THE PEOPLE OF THE STATE OF ILLINOIS, PLAINTIFF-APPELLEE

v.

ERWIN DANIEL, DEFENDANT-APPELLANT



APPELLATE COURT OF ILLINOIS, FIRST DISTRICT, SIXTH DIVISION

548 N.E.2d 354, 191 Ill. App. 3d 837, 138 Ill. Dec. 941 1989.IL.1796

Appeal from the Circuit Court of Cook County; the Hon. James M. Bailey, Judge, presiding.

APPELLATE Judges:

JUSTICE LaPORTA delivered the opinion of the court. McNAMARA AND QUINLAN,* JJ., concur.

DECISION OF THE COURT DELIVERED BY THE HONORABLE JUDGE LAPORTA

The defendant was arrested and was tried for the murder of Roger Tate and the attempted murder and aggravated battery of Darren Cooper. A mistrial was declared in defendant's prior trial. On retrial, the jury found defendant guilty of the murder of Roger Tate, the attempted murder of Darren Cooper and aggravated battery of Darren Cooper. The trial Judge imposed a sentence of natural life. After his motion for a new trial was denied, defendant appealed.

The defendant raises the following issues on appeal: (1) whether defendant was proven guilty of murder, attempted murder and aggravated battery beyond a reasonable doubt where he offered evidence to show he acted in self-defense; or (2) in the alternative, if the jury found he did not act in self-defense, whether defendant should have been found guilty of voluntary manslaughter, because at the time of the shootings, he believed the occupants of the car were armed and that his life was in danger and therefore he believed his actions were justified; (3) whether the trial Judge failed to properly instruct the jury that when defendant raised as his defense his fear of great harm from the victims and his resultant belief that his actions were justified, the burden of proof shifted to the State to prove that his belief in justification was meritless; (4) whether the court erred in refusing to permit investigating police officers to testify to defendant's statements made while in custody that the passenger in the back seat reached under the seat and pointed something black out the window at defendant; (5) whether the sentence of natural life imposed by the trial court without consideration of factors in mitigation violates the fourth, eighth and fourteenth amendments of the Federal Constitution; and (6) whether defendant was sentenced under the mandatory natural life statute.

Defendant and Calloway were arrested on charges of murder, attempted murder and aggravated battery. Defendant and Calloway made and signed sworn statements to an assistant State's Attorney while in police custody. Calloway was tried in a bench trial and acquitted. Defendant first was tried by a jury which was unable to reach a verdict. The court declared a mistrial.

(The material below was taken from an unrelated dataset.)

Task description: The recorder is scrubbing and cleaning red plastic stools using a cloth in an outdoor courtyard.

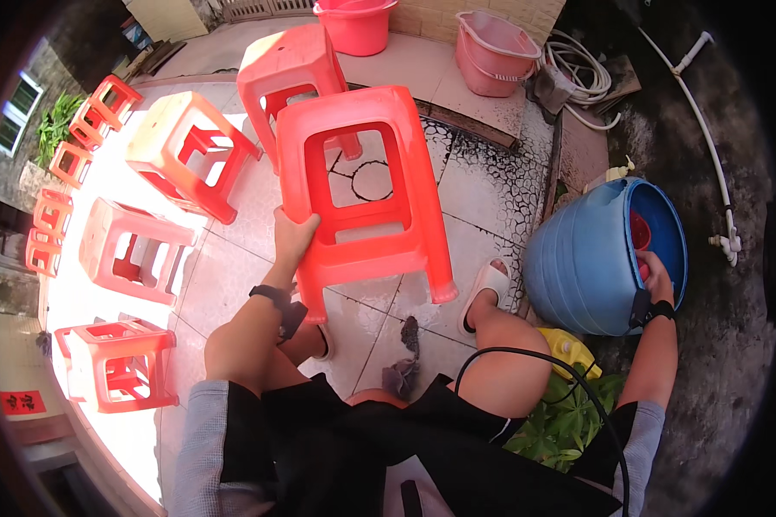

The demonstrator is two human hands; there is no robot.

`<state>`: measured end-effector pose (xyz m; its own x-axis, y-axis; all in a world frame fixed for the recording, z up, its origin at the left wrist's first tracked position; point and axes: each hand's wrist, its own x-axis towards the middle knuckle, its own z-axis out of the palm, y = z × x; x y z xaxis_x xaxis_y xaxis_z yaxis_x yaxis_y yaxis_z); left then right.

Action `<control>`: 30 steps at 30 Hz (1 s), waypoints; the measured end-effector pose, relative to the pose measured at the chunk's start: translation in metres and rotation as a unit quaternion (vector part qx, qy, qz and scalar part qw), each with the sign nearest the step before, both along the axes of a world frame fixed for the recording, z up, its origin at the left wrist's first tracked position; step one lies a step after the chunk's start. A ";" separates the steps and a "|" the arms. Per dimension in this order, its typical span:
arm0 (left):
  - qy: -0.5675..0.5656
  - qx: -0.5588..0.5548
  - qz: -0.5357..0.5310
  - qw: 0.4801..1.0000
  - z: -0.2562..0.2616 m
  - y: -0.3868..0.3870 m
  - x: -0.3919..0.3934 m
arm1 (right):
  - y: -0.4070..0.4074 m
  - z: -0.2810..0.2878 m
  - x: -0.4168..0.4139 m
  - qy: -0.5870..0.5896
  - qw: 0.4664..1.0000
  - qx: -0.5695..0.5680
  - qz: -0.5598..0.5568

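Note:
A red plastic stool (355,255) is tilted in front of me, its underframe turned partly my way. My left hand (295,238) grips it by a leg on its left side. On the right stands a blue plastic barrel (582,258) with an open top. My right hand (657,278) reaches over its rim, fingers closed around the red handle of a plastic dipper (639,231) inside. The water level in the barrel is hidden from me. A dark wet cloth (401,376) lies on the tiles between my feet.
Another red stool (288,58) stands just behind. More stools (181,155) spread along the sunlit left side. Pink buckets (496,55) sit on a raised step, with a coiled hose (579,71) beside them. Near my right leg are a yellow container (569,352) and a leafy plant (572,413).

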<state>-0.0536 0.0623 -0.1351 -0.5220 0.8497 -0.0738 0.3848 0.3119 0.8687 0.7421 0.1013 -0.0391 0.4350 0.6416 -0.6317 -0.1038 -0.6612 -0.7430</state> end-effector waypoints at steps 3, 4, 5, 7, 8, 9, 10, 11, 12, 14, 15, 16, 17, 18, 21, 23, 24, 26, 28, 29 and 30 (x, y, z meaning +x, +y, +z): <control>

These convictions result from the jury's finding the defendant guilty of the murder of Roger Tate and the attempted murder and aggravated battery of Darren Cooper in the defendant's second trial.

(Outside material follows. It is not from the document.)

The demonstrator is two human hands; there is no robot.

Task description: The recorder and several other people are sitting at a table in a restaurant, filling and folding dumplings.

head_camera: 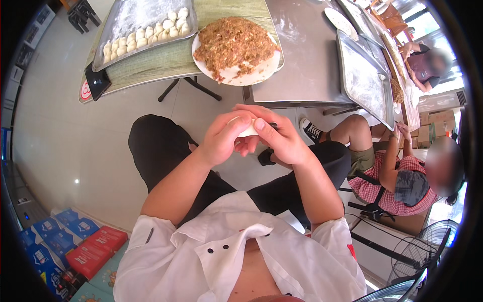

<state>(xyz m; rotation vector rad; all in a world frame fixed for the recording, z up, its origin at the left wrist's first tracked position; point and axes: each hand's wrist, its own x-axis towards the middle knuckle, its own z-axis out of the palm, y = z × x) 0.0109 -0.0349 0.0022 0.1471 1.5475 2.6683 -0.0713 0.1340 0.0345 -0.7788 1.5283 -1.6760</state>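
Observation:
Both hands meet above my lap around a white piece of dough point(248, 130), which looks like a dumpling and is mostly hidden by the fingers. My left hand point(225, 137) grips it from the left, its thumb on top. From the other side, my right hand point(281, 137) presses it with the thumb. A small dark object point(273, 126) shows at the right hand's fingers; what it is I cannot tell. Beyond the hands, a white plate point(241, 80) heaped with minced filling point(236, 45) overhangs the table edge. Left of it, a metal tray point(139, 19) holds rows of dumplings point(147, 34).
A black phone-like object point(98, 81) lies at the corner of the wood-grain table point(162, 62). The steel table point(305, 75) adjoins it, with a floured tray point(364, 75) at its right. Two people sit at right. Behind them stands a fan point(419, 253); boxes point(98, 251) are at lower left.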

The relevant facts are as follows. On the evening of June 13, 1985, just prior to the shooting, Phillip Potter was driving his car west on 90th Street in the vicinity of Bishop and Laflin Streets in Chicago, Illinois. Darren Cooper rode in the rear seat, and Roger Tate was in the front passenger seat with his head leaning out of the window looking back at people on the street corner.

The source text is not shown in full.